Both options together (the 2016 Labor package). Annual cash flow changes as under Option A, and the disposal tax increases as under Option B. The after-tax return on the combined strategy drops materially. Treasury and Productivity Commission modelling from 2016 and the 2024 housing inquiry provides quantified estimates, though those depend on assumed capital growth rates and holding periods.
Why this matters even if no reform passes
Even if none of these options ever passes, the policy risk layer is worth understanding if you are buying or holding investment property now.
The annual cash drag on a leveraged property at current interest rates (approximately 6.5% on a standard investment loan) is substantially higher than it was during 2013-2019, when many leveraged residential strategies were built. The negative-gearing offset partially compensates for that drag — which is precisely why it is embedded in the strategy design for most leveraged investors.
If any of the reform options above were legislated, the economics would change for new acquisitions made under the current rules. Grandfathering — if included — would protect existing holdings. It would not protect investments made in the window between a reform announcement and commencement. The exact transition design matters significantly for timing decisions.

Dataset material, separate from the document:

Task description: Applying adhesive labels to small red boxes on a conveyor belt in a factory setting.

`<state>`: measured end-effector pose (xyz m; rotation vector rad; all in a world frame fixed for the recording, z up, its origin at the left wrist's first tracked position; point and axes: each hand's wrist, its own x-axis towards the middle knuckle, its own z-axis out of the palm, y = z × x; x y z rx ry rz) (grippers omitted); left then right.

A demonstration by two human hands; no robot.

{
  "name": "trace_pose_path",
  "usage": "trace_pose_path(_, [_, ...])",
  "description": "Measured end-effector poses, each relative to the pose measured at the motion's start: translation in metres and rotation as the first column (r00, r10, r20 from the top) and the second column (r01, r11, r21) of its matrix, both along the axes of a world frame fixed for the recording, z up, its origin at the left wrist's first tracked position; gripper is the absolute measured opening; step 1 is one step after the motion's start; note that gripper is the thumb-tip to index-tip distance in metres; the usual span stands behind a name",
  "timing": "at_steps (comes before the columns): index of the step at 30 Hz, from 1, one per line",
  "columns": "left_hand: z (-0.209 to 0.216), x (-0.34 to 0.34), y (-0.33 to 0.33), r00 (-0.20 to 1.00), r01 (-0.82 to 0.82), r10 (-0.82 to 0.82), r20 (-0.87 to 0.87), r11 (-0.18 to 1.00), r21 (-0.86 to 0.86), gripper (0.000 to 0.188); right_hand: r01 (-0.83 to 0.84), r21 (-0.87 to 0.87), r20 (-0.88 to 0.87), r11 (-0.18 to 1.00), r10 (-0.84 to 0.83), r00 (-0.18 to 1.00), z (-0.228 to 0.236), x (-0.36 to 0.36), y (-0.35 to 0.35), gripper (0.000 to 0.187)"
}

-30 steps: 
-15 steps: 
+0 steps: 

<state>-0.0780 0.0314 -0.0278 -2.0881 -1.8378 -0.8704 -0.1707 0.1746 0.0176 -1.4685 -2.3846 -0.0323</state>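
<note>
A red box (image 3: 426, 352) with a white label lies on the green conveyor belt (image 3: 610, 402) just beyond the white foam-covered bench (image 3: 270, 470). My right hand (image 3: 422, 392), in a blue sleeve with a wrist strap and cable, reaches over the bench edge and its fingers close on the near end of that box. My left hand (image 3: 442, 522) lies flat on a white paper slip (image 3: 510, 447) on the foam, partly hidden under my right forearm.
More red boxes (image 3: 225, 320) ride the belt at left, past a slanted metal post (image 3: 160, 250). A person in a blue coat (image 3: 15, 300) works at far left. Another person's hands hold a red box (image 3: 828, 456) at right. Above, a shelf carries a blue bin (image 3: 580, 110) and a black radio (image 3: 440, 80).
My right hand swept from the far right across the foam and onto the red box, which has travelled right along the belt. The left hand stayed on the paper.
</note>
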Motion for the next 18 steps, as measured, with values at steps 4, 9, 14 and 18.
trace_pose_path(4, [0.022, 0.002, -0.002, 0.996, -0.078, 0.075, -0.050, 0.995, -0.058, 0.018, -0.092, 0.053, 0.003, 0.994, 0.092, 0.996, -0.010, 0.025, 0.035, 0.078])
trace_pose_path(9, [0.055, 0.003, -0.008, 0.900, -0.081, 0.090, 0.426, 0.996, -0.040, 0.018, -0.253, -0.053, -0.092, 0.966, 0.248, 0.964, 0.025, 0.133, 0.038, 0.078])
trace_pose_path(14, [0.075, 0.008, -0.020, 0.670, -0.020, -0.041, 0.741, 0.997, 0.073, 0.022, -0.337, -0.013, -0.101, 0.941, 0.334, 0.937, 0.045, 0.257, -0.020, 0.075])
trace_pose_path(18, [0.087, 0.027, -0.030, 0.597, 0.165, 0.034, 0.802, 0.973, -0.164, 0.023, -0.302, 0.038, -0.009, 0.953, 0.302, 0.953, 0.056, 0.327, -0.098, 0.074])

In short, a leveraged residential property at current rates and prices carries two layers of risk: a cycle-layer risk (whether prices and rents keep pace with borrowing costs) and a policy-layer risk (whether the rules under which the strategy was structured remain in place). Both are more elevated now than they were through most of the 2010s.
This is a description of current Australian tax law and publicly-recorded reform analysis. It is not personal tax advice. Tax outcomes depend on individual marginal rate, holding structure, prior CGT history, and the specific final form of any reform that passes Parliament. Consult a registered tax agent before acting on any of the above.